I would like to thank India for organizing today’s meeting on this highly relevant topic, which is very close to our heart.
Germany strongly believes that multilateralism is the best framework to guarantee peace and stability. It is the best tool to discuss and find joint solutions for challenges to mankind and to settle disputes peacefully. We take pride in investing not only money, but also significant personnel and political capacities into multilateral organizations.
However, we cannot ignore that multilateralism is under pressure. And we do not deny that there are questions that we need to answer urgently. Does multilateralism deliver? How do we adapt the existing international organizations to an ever-changing world? And how do we deal with member states like Russia, who as a permanent member of this council bears a “special responsibility”, but flagrantly violates the UN Charter?
All of this calls for reform.
First, on peace and security, we see a reform of this Council as long overdue. It is untenable that one of the UN‘s central pillars mirrors the geopolitical situation 80 years ago, and is not representative of the present. A future Security Council should include additional permanent and non-permanent members. This is our shared G4 position together with Brazil, India, and Japan. It is also clear that Africa must be permanently represented in this Council.
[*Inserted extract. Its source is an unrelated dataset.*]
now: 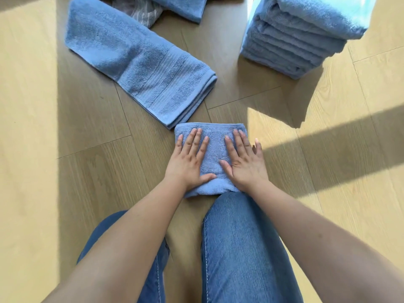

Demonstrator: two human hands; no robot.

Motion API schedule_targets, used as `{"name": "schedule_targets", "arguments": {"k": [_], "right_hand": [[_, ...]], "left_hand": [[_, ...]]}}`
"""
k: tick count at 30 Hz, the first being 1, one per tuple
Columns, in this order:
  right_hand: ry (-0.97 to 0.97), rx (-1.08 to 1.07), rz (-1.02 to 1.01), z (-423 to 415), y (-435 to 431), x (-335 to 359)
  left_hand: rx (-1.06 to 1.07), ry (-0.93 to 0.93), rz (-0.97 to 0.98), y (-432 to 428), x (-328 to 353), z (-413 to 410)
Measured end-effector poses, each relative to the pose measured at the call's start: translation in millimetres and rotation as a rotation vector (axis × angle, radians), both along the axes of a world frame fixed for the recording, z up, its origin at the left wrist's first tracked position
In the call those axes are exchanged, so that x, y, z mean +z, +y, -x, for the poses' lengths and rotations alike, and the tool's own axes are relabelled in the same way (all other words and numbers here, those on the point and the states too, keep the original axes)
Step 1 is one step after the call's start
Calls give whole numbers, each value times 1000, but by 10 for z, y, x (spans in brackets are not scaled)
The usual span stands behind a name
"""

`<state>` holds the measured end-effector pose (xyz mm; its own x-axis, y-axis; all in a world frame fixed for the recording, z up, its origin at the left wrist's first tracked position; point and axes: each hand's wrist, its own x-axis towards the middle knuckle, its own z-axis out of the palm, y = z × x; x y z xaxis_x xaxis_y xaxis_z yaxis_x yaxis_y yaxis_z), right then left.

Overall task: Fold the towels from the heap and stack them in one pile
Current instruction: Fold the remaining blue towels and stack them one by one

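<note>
Both hands lie flat, fingers straight and slightly spread, pressing on a small folded towel point(213, 149). The left hand point(188, 162) covers its left half and the right hand point(244, 160) its right half, with bare blue cloth between them. The right little finger reaches past the towel's edge over the wooden floor point(98, 171). Just below the right wrist, a knee point(236, 237) in blue jeans touches the towel's near edge.

Just beyond the left fingertips lies a long half-folded towel point(140, 68), its corner almost meeting the small one. Well beyond the right hand stands the pile point(295, 40) of folded blue towels, with open floor between. Far beyond both hands sits the heap point(185, 7), with a grey striped cloth point(140, 9) in it.
</note>
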<state>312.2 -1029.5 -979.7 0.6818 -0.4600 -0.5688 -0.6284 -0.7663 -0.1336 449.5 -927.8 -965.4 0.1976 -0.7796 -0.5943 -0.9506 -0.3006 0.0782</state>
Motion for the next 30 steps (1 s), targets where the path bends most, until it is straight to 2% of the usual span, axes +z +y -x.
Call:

This year’s General Debate has shown that a large majority of UN Member States is in favor of reforming the Security Council. However, a formal negotiation process – as is practiced almost everywhere else in the United Nations – is still not in place. This must be changed, and it is urgent that we start negotiating a text now.
We also consider the veto an instrument prone to abuse and urge Council members to restrict its use as much as possible.
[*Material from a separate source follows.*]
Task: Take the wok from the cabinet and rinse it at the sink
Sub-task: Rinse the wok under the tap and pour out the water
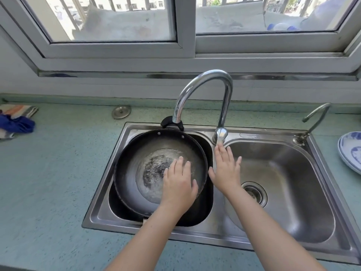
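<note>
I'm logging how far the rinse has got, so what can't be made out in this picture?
Head view:
- Dark round metal wok: left hand covers part of its floor.
- Curved chrome tap: whether water runs is unclear.
- Blue-patterned white plates: cut off by the right edge.

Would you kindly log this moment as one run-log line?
wok: in left sink basin | left hand: open inside wok | right hand: open, fingertips at faucet lever

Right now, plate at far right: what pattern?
White with blue painted motifs, on the plate; head view, partly cropped.
</note>
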Demonstrator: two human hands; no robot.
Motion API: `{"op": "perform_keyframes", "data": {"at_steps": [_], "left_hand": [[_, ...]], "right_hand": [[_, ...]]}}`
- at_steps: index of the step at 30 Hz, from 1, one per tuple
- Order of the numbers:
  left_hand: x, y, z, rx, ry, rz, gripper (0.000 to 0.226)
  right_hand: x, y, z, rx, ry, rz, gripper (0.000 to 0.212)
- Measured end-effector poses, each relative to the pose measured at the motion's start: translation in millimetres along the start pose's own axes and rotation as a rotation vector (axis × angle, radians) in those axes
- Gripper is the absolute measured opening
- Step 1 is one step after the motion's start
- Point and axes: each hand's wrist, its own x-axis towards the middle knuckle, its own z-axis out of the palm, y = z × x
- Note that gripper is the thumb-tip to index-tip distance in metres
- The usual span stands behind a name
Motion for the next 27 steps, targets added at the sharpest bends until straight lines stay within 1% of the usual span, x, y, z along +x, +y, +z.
{"op": "perform_keyframes", "data": {"at_steps": [5, 8, 12, 16, 19, 24, 27], "left_hand": [[-19, -17, 0, -0.004, -0.003, -0.06, 0.05], [-35, -30, 2, -0.042, -0.025, -0.066, 0.052], [-65, -52, 6, -0.146, 0.003, -0.113, 0.053], [-93, -73, 4, -0.188, -0.038, -0.139, 0.057], [-111, -85, 3, -0.229, -0.072, -0.139, 0.058], [-140, -100, 4, -0.386, -0.04, -0.144, 0.048], [-161, -104, 4, -0.533, -0.115, -0.189, 0.045]], "right_hand": [[-12, -12, -6, 0.077, 0.015, 0.067, 0.062], [-34, -25, 2, 0.126, 0.043, 0.067, 0.058], [-67, -47, 14, 0.212, 0.083, 0.042, 0.054], [-94, -69, 23, 0.249, 0.061, 0.026, 0.049], [-115, -89, 30, 0.262, 0.049, 0.048, 0.046], [-150, -121, 46, 0.266, 0.051, 0.048, 0.043], [-171, -134, 56, 0.274, 0.032, 0.06, 0.041]]}}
Second, many global commons are under immense pressure – climate, global health, etc. SDG implementation is stalling. Food and energy security are strained, humanitarian needs are ever growing. Technology outpaces regulation, threatening cohesion of societies.
The Secretary-General, in putting forward his “Common Agenda”, has outlined his vision on how to shape a peaceful, just, and sustainable future. By doing so, he has mobilized the wider UN membership. We agree with the Secretary-General, and we will support him.
Mahatma Gandi said: “The future depends on what you do today.”
We expect the “Summit of the Future” in 2024 to be a crucial milestone to advance multilateralism and boost the SDGs. Having the honor of co-facilitating this process together with my Colleague Ambassador Neville Melvin Gertze from Namibia, I want to assure everyone that the two of us will conduct this process in an open, inclusive, transparent, and consultative manner. I would like to ask all Member States to contribute in good faith.
Much-needed reforms and adjustments are within reach – if there is a collective political will. Now is the time to embark on UN reform. Let us make this our New Year’s resolution for 2023. There is no time to lose.